劇団壱劇屋、2020年は勝負の年! 主宰・大熊隆太郎にインタビュー~「どこでも行って、何でもできますという劇団に、ますますなっていくと思います」
大熊隆太郎(劇団壱劇屋)。 [撮影]吉永美和子(人物・稽古場写真すべて)
1月の『TABOO』(作:野田秀樹)上演を皮切りに、今や劇団の大きな看板となった「wordless×殺陣芝居」から若手劇団員のプロデュース企画、そしてオールスタンディングの超体感型演劇など、2019年も精力的かつ多彩な活動を見せてきた、大阪の劇団「劇団壱劇屋」。秋には一部の劇団員が「東京支部」を結成し、移転でも分裂でもない珍しい形での、大阪・東京二拠点運営スタイルとなった。
そして2020年は、1月の『劇の劇』全国4ヶ所ツアー公演を皮切りに、東京支部が第一弾の公演を行ったり、あえてオリンピックの時期に東京で2本立て上演を決行するなど、彼らにとっては大勝負の年となりそうな予感。劇団主宰で、『劇の劇』作・演出の大熊隆太郎に、今回の芝居の内容と、今後の劇団の動きについて語ってもらった。
■『劇の劇』は、演劇ならではの表現で遊び尽くそうとした作品。
──大熊さんは12月に、オールスタンディングで劇空間を360℃楽しめる『空間スペース3D』で、3年ぶりに本公演の新作を書いたばかりです。こんな短期間で立て続けに作品を発表するとか、死ぬような思いをしたんじゃないかと。

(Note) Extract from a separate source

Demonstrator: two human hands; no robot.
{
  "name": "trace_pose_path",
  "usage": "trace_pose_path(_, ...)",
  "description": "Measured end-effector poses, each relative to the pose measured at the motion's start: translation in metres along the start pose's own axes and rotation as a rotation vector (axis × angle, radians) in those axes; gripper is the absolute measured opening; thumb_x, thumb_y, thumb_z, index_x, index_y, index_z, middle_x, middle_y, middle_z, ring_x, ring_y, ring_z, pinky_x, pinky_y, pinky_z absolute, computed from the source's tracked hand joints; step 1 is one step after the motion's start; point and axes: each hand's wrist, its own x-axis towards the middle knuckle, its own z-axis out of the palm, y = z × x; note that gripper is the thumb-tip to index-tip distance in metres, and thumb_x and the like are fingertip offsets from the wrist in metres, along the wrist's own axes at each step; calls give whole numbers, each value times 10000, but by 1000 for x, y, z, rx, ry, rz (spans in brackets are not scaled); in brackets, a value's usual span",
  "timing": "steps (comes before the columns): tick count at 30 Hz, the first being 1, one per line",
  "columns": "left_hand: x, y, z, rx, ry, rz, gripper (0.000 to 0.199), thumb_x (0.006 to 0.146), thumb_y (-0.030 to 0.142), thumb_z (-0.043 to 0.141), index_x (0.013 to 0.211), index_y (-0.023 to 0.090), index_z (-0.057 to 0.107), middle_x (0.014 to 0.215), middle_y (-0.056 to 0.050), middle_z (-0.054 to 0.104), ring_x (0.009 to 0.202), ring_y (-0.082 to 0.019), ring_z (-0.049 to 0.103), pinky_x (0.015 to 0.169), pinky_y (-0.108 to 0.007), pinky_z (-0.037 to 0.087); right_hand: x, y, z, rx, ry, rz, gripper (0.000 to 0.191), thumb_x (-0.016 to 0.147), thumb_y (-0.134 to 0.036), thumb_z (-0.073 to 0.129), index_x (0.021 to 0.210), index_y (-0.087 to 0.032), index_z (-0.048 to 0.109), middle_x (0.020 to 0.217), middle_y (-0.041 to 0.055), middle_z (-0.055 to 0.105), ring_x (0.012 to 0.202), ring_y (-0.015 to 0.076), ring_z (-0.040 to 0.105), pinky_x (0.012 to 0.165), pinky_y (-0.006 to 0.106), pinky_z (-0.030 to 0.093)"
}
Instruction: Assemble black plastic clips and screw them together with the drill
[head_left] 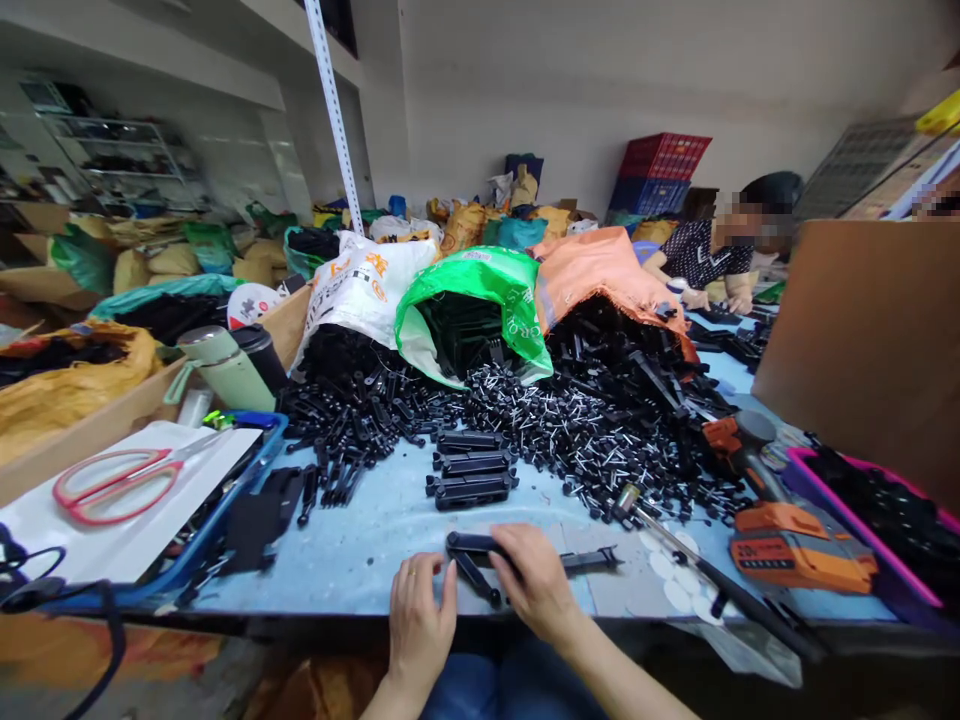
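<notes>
My right hand [534, 578] has its fingers closed over a hinged black plastic arm [471, 543] at the front edge of the table. A second black bar [478, 580] slants down from its left end; whether the two are joined I cannot tell. Just left of them is my left hand [421, 612], fingers loosely curled and thumb apart, with nothing visible between them. Another black plastic arm [592, 560] with a forked end lies right of my right hand. Beyond my hands, several similar black assemblies [472, 487] are lined up in a stack.
Small black parts with metal pins [540, 410] spill from a green sack [480, 265] and its neighbours. An orange cordless drill [802, 550] and a long-shafted tool [705, 570] lie right. Red scissors [112, 485] rest on a left tray. A co-worker [709, 250] sits across.
</notes>
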Motion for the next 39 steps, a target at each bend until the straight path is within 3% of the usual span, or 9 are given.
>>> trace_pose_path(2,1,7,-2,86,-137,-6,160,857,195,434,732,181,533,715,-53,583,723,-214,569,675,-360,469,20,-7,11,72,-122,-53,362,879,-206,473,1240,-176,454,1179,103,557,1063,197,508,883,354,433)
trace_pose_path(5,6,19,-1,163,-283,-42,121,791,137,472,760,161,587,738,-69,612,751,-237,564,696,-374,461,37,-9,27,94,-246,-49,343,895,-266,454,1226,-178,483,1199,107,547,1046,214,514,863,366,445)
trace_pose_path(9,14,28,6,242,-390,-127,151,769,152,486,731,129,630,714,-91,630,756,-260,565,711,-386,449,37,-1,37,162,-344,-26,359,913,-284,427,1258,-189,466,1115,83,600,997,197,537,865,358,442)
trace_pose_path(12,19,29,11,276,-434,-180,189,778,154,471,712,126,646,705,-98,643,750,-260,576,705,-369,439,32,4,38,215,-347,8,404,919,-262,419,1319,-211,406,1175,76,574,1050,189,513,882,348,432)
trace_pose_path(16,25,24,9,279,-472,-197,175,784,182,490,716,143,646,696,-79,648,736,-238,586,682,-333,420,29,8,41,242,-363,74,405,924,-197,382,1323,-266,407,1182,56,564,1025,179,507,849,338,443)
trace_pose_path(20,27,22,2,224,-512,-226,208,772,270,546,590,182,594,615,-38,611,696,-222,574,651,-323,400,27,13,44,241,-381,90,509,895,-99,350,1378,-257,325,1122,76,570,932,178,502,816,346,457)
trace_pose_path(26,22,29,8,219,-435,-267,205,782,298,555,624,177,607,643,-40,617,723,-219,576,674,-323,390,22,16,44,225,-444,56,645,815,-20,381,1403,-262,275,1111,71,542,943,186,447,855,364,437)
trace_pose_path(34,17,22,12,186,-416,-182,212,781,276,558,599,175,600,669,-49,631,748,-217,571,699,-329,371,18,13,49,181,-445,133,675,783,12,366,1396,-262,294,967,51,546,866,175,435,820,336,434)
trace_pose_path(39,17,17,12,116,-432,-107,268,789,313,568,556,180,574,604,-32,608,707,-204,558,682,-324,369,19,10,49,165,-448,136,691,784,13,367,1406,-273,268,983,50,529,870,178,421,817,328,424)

いや、『劇の劇』は(2019年)6月に、愛知県の高校演劇の生徒たちを対象にした公演のために、一度作った作品なんですよ。そこでできたVer.1の内容を少しチェンジしたり、動きをテクニカルにしたりして、今Ver.2を作っている所です。
劇団壱劇屋 2020年四都市ツアー「劇の劇」PV
──高校生に見せる作品ということで、何か特別な狙いがあったんでしょうか?
僕も高校演劇出身なのでわかるんですけど、どんな劇がこの世にあるのか? っていうのが、やっぱりその時点ではまだよくわかってないんですよね。そこでいろんな「劇」を、まずは見せてあげたいと思いました。そもそも壱劇屋がやってることって、ストレートプレイでもミュージカルでもダンスでもない、いろんなものがミックスされた、ちょっと特殊なものなんで。だから「演劇には、どういう面白さがあるのか?」を凝縮したというか、その面白さを多角的に描いて、一本の作品にしようと思いました。実際高校生の皆さんからは「体験したことがないものを、見ることができました」とか、すごく反応が良かったです。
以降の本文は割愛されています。